→ Exercise: Take the line that contains "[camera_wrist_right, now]" and each line after it to the end of the material below, and return them exactly, minus the pictures.

%%

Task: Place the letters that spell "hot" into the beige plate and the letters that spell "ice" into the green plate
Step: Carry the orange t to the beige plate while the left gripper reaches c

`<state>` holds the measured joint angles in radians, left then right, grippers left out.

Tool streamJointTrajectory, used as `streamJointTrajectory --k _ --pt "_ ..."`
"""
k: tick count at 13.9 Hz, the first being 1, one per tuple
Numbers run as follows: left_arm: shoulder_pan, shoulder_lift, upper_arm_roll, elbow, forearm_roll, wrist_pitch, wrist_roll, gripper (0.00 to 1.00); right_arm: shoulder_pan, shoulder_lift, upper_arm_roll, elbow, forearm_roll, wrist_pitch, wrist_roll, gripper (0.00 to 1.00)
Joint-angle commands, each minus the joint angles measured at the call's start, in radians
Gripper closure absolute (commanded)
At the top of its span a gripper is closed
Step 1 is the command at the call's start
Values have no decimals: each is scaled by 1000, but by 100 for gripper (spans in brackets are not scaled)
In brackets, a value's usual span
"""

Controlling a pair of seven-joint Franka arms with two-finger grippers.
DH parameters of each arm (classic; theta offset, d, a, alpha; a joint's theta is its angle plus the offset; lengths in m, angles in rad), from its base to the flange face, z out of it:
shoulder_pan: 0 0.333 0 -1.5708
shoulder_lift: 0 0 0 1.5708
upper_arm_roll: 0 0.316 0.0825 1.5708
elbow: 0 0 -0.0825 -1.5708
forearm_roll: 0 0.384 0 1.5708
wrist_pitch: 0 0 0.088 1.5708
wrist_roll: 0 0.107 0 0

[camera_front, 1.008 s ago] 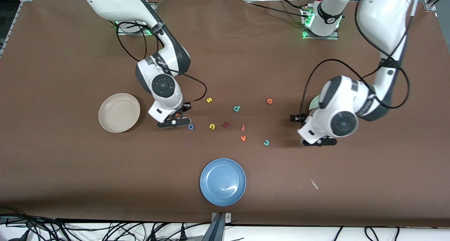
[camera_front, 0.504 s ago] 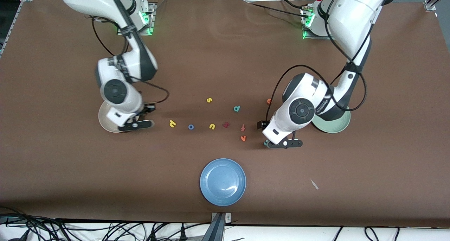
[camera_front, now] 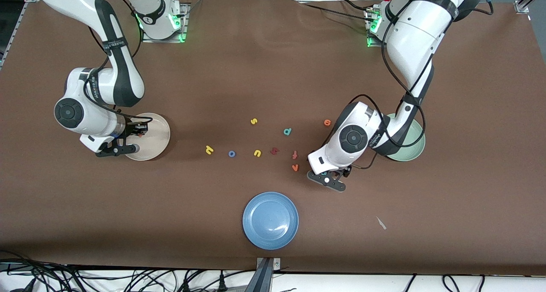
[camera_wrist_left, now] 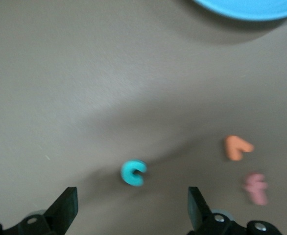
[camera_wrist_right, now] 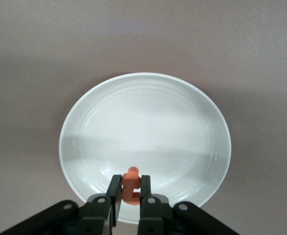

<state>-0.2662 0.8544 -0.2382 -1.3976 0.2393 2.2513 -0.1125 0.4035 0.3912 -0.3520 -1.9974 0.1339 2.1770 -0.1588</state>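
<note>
Right gripper [camera_wrist_right: 130, 196] pinches the orange "t" [camera_wrist_right: 131, 185] over the beige plate [camera_wrist_right: 148, 103], which we read as poised for release. Left gripper [camera_wrist_left: 131, 210] hangs spread wide over the teal "c" [camera_wrist_left: 133, 173], likely lining up for the green plate [camera_front: 411, 149]. "h" [camera_front: 209, 149] and "o" [camera_front: 231, 154] lie between plates.

We take this for a robotics lab. Two white robot arms [camera_front: 409, 32] are bolted on metal base plates [camera_front: 164, 30] lit by green lamps at the top of the frame, over a wide table under a brown cloth [camera_front: 273, 70]. Bundles of black cables [camera_front: 85, 279] trail along the bottom edge, and aluminium frame rails [camera_front: 522, 4] show in the upper right corner.
</note>
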Motion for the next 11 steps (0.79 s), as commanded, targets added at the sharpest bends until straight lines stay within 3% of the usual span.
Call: streamJointTrajectory --k 1,2,5,7,9,11 --pt "-2 55 5 38 92 30 54 11 -9 20 2 9 75 12 -19 43" --pt "-4 63 3 38 95 30 56 17 -6 15 4 14 75 1 -12 2" --pt "-7 60 3 38 94 30 54 19 3 6 34 40 81 -16 123 0" --pt "-8 57 0 37 94 30 56 21 6 6 105 60 85 -11 297 0" --pt "-10 64 2 37 98 30 56 29 9 15 177 97 118 -2 474 0" --pt "-11 71 2 37 97 31 56 32 34 47 217 153 121 10 634 0"
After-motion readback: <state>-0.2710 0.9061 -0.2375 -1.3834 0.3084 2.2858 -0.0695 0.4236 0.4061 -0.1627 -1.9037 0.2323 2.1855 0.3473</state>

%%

→ Exercise result:
[camera_wrist_right, now] 

<state>-0.2662 0.8544 -0.2382 -1.3976 0.2393 2.2513 -0.1125 0.4035 0.3912 -0.3520 -1.9974 0.1339 2.1770 -0.1588</state>
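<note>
Right gripper [camera_wrist_right: 130, 196] pinches the orange "t" [camera_wrist_right: 131, 185] over the beige plate [camera_wrist_right: 148, 103], which we read as poised for release. Left gripper [camera_wrist_left: 131, 210] hangs spread wide over the teal "c" [camera_wrist_left: 133, 173], likely lining up for the green plate [camera_front: 411, 149]. "h" [camera_front: 209, 149] and "o" [camera_front: 231, 154] lie between plates.

We take this for a robotics lab. Two white robot arms [camera_front: 409, 32] are bolted on metal base plates [camera_front: 164, 30] lit by green lamps at the top of the frame, over a wide table under a brown cloth [camera_front: 273, 70]. Bundles of black cables [camera_front: 85, 279] trail along the bottom edge, and aluminium frame rails [camera_front: 522, 4] show in the upper right corner.
</note>
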Motion for the next 11 steps (0.79 s), as commanded, targets added at the sharpest bends until straight lines stay within 3% of the usual span.
Call: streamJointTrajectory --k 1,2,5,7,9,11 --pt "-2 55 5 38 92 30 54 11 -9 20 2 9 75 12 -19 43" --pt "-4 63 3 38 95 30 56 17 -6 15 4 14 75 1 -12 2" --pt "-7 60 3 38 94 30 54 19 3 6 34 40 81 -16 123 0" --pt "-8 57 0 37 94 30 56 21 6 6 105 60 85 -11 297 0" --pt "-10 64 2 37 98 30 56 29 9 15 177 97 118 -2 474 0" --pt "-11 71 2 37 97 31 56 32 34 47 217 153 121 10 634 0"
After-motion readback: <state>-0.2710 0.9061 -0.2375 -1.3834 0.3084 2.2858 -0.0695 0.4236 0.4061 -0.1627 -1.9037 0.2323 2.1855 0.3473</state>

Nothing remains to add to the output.